▶ What the task requires: Go to the line below containing "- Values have" and print exactly from there through the line containing "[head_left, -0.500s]", both included. Print nothing else.

▶ Data block:
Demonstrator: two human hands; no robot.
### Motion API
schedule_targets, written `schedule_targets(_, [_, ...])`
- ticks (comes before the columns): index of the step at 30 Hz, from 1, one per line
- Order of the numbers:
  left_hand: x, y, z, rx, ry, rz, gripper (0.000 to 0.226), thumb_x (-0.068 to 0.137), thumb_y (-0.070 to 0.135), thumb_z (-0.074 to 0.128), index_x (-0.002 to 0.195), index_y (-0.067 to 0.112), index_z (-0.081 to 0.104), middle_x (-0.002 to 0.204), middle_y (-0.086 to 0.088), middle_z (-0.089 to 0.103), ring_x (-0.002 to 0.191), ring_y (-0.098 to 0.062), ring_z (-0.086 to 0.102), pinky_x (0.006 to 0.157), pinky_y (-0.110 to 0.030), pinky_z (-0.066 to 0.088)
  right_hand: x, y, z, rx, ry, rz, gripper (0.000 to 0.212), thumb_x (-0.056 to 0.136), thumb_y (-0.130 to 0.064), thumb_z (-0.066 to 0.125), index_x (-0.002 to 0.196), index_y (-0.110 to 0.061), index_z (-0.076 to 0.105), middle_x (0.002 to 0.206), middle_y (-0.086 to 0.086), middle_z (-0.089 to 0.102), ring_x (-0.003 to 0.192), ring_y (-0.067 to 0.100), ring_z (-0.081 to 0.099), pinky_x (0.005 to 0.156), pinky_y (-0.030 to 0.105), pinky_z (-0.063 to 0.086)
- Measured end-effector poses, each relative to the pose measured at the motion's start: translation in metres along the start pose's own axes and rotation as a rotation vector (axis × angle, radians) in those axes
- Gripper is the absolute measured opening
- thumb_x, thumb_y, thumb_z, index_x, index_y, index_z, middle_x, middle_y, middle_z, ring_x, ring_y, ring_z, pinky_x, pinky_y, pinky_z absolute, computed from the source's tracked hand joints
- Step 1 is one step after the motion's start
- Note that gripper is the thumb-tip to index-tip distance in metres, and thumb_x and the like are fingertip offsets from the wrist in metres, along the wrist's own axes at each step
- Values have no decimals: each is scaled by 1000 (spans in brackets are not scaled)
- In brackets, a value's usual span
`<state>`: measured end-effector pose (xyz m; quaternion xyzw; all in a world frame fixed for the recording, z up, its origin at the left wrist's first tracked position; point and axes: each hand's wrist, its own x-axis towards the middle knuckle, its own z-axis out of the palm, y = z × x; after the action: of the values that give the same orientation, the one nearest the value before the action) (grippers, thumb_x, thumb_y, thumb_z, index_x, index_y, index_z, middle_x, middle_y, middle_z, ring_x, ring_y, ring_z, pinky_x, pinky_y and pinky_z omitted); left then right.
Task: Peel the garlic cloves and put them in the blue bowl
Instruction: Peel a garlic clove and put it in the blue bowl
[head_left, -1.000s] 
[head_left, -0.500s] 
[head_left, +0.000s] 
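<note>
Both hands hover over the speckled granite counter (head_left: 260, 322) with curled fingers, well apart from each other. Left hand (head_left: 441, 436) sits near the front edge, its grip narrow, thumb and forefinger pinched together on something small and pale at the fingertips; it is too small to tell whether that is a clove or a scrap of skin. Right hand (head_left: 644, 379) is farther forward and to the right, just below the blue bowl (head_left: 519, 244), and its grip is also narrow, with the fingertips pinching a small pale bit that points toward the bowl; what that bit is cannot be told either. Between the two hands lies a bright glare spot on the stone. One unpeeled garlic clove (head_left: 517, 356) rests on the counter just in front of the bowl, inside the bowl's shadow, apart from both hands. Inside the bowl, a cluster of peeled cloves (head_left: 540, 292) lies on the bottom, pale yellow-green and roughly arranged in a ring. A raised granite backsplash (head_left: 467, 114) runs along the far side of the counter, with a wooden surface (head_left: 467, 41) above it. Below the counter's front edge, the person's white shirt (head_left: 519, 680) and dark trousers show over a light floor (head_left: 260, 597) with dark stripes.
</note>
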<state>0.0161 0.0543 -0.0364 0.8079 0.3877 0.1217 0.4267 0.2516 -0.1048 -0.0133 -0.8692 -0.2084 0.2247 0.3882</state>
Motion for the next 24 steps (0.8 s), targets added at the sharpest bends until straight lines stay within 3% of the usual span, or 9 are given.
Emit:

▶ Exercise solution:
- Values have no decimals: each is scaled by 1000 (spans in brackets are not scaled)
- In brackets, a value's usual span
`<state>`: measured end-effector pose (xyz m; quaternion xyzw; all in a world frame fixed for the recording, z up, its origin at the left wrist's first tracked position; point and axes: each hand's wrist, its own x-axis towards the middle knuckle, its own z-axis out of the palm, y = z × x; after the action: of the values that give the same orientation, the one nearest the value before the action) (grippers, thumb_x, thumb_y, thumb_z, index_x, index_y, index_z, middle_x, middle_y, middle_z, ring_x, ring_y, ring_z, pinky_x, pinky_y and pinky_z omitted); left then right.
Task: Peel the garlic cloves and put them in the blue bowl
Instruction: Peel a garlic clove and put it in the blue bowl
[head_left, -1.000s] 
[head_left, -0.500s] 

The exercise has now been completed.